Tuesday, May 20, 2003

News flash. In keeping with the karaoke mood, Diana and I were singing, My Eyes Adored You (So Close and Yet So Far), and there, in front of us, another tragedy, the event of which was substantially over, its after-effects reverberating into mere everyday occurrence, UNLESS YOU TELL ME OTHERWISE. WHAT HAPPENED HERE?

We were experiencing the transitory stillness of 5PM Saturday becoming sunny and warmer, walking along Irving Place to the car to go to Connecticut again, this time to Greenwich to attend a piano concert of children, ages 8-10, the students of one particular piano teacher, one particular student being Diana’s nephew.

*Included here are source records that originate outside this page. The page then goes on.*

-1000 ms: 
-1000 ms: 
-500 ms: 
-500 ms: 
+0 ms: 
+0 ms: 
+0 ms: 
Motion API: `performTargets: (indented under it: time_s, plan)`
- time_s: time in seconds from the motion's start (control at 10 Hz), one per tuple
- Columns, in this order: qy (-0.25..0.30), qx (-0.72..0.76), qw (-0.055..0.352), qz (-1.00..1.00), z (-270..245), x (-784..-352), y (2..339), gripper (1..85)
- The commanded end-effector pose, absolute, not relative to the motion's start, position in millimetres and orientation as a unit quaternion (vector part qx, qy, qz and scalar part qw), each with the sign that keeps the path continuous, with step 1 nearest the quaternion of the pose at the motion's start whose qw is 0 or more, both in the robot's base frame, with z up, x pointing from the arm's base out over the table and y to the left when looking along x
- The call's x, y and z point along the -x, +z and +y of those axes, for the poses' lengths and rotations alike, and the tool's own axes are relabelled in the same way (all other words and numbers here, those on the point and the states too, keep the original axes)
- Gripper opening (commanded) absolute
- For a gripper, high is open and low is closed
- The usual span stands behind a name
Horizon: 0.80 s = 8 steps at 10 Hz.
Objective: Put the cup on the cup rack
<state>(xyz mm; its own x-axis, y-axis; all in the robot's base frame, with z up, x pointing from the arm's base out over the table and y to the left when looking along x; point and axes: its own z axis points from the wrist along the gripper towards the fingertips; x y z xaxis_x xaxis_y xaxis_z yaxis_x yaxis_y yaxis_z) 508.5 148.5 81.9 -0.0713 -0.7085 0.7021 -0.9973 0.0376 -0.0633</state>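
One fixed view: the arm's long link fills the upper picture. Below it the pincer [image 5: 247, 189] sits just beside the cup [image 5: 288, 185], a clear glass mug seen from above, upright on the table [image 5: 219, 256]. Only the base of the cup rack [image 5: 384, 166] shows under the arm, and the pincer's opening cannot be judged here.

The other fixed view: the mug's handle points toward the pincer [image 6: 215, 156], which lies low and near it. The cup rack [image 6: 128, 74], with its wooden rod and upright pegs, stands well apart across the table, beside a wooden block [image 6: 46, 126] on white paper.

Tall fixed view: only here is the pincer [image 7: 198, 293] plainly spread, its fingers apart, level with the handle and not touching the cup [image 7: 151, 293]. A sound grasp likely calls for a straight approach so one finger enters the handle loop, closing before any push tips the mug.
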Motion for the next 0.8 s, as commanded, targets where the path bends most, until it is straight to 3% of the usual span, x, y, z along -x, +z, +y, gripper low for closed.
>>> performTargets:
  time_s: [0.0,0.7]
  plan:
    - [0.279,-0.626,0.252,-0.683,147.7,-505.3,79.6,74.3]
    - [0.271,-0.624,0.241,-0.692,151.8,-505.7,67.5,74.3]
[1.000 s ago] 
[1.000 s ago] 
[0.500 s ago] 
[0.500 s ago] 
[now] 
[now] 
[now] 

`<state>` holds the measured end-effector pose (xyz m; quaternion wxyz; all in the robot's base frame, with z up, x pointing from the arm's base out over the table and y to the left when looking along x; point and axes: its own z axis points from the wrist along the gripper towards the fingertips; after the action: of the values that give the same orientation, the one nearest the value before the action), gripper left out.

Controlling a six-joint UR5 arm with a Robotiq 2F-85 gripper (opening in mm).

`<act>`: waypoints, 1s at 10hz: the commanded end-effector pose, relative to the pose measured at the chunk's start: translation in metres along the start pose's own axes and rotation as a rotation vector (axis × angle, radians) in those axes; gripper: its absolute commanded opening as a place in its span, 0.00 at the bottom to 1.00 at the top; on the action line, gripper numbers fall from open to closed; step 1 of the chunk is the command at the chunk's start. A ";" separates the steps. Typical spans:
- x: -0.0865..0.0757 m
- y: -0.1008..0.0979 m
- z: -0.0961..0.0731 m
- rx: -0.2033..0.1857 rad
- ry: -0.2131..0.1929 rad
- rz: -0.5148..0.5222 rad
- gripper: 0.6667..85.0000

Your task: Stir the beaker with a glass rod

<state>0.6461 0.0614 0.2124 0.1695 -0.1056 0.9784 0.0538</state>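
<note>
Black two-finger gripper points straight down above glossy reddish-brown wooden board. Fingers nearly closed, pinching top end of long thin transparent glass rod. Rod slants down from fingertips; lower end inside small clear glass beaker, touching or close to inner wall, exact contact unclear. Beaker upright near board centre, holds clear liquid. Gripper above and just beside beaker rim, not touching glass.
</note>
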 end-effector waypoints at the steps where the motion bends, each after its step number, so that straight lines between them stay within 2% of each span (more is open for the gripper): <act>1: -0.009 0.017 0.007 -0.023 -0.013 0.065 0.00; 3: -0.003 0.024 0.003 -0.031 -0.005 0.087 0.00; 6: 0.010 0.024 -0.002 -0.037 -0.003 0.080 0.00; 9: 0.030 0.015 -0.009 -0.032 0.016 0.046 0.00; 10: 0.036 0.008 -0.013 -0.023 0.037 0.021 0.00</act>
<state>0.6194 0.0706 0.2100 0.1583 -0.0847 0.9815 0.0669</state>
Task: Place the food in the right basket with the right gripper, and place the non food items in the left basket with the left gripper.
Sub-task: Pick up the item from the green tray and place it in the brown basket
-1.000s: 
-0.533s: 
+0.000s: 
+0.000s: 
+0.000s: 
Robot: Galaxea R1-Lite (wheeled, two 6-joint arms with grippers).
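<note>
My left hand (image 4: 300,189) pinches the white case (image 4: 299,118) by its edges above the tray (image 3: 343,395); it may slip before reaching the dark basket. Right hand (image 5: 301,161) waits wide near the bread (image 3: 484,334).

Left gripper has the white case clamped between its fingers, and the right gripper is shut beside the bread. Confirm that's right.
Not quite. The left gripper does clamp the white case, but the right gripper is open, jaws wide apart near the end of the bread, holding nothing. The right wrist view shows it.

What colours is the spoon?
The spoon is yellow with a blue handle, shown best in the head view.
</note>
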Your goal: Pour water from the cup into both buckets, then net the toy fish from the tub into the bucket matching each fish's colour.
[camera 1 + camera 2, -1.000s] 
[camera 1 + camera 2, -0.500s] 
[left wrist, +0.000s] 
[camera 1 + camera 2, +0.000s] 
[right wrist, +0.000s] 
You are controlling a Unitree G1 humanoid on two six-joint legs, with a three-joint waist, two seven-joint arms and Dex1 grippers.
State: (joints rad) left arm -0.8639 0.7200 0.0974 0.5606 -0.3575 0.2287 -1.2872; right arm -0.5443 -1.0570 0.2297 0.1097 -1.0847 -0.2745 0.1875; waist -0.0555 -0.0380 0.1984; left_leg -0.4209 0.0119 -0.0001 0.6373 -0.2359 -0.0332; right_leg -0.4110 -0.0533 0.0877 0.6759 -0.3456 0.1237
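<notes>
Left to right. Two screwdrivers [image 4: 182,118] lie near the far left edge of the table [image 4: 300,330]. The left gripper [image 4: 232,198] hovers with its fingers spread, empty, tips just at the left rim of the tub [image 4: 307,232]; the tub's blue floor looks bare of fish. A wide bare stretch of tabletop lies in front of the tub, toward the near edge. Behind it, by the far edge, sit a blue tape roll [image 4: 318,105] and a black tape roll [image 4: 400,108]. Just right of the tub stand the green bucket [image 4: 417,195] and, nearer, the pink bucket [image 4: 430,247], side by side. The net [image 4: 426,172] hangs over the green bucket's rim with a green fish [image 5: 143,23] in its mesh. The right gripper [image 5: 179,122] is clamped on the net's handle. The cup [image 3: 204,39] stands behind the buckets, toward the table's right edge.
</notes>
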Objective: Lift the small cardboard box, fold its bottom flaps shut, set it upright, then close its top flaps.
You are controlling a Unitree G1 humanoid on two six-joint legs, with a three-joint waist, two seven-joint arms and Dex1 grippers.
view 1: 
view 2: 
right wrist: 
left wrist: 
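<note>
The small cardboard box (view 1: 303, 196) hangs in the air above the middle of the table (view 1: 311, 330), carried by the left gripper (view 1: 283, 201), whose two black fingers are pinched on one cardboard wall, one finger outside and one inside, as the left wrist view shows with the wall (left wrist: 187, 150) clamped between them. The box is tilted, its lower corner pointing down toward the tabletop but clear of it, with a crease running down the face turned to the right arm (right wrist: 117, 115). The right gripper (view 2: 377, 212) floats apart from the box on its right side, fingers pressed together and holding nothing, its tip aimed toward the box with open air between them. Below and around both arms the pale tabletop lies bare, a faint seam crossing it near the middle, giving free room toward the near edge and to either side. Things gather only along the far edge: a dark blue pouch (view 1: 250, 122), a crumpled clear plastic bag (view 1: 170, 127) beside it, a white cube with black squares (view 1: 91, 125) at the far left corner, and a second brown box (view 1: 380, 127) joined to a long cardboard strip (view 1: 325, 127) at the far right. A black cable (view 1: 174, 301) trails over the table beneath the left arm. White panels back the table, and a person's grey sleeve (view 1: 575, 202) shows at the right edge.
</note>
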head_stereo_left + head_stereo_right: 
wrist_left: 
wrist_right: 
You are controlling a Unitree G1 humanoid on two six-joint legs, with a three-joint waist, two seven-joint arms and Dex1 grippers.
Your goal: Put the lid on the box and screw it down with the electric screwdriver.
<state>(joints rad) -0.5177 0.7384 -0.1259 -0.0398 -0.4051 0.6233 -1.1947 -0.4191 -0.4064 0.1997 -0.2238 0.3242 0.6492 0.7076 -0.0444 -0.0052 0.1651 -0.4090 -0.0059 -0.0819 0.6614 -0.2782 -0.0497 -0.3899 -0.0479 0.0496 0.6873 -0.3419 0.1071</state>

The last time, last summer, (June 6, 2002) we were going to Liam’s wedding, a similarly radical separation from our day-to-day existence. Driving along route 54 we came upon a doe, its side smashed by the front of a car zipping round the bend. At first stunned, it popped into life to run wild, frothing, bleeding, red innards escaping from it rump, bashing walls and fences, finding its way down the valley to the shade and the water, Diana ready to take in the entirety of the deer’s internal disruptions. We prolonged our experience of the agony, basically until the deer disappeared down the hill never to be seen again. The other car drivers assured us they would call the ambulance. We were late for the wedding. With much difficulty, we I extricated ourselves.

Diana entered the mind of the deer.

Why aren’t people more careful? It’s a hot afternoon. The deer are coming from the forest, crossing the street to gain access to the lake. The poor deer become so thirsty then, pow, (This reminds me now of the fantastic moment in “my cousin vinny,” when Marisa Tomei relates to the deer encountering the deer hunter.)

In the months that followed, Diana and I acquired and developed various ailments from the physical and emotional strain we assumed from the event. It looked as if we had finally recovered when…

This time, Saturday, May 17th, 2003, eleven and a half months later, as we were walking to the car, we came upon a pretty girl who had just smashed a glass menu frame, a table, some flowerpots, having bent the wrought iron fence enclosing the outdoor dining of the cursedly stupefying Sal Anthony’s. Yes, it’s 55 Irving Place and the unknown girl dropped herself off the fourth floor window ledge of a colonial historic building with floor to ceiling bay windows enclosed by more of that historic wrought iron fencing.

The New York Times reported the very next day about the Street of Irving Place and its history. It’s Samuel Ruggles Place, but he felt like naming it after Washington Irving while he was, in 1830, developing Gramercy Park into the delightful enclave that it remains to this day.

It’s as if her gesture of dropping in on siesta time, as an obscene heap, without a care for her blue underwear, was a non-issue after the fact, and before the fact she was apparently dangling her legs over the ledge, not thereby garnering the dramatic attention associated with people trying to stop her, but to some lucky recipient, perhaps a 75 year old smoker suddenly obscenely rejuvenated with his 24 year old girl heart, she was a harvest.

Bellevue can bring her back to life, and they did, pow, to keep those organs alive, awaiting transplant permission from her parents. Just her brain was dead.

The real monster falls crashing to the floor, gets up and walks away, and is he or she ever mad!

After the piano recital, we went to Cabrini, then to Bellevue in search of her (Saturday evenings at the Emergency Rooms tend to be quiet.).

That night I dreamt that rather than stopping us at the door, the nurse let us in. Ms. Unknown was brain dead, all right, smiling and chatting away, saying hello and, I am NOT a baby, as she slithered off the bed to the floor, her reddened membranes exposed as she shrunk smaller and smaller. The nurse came in, to reattach life support, reminding us again, her brain is dead.

Diana entered the mind of the girl. She was so alone sitting indecisively on the ledge, her legs dangling over, and then, after smashing the table, the plant pots and the wrought iron fence, people came from everywhere to surround her.

The police and ambulance quietly arrived within 10 minutes of our arriving there, blocking traffic and dispersed. A street-fair along Third Avenue was winding down. We rushed through the traditional traffic of I95 to get to Greenwich. The Sal Anthony maitre ‘d suggested we send condolences care of the super at 55 Irving Place, apt 1A.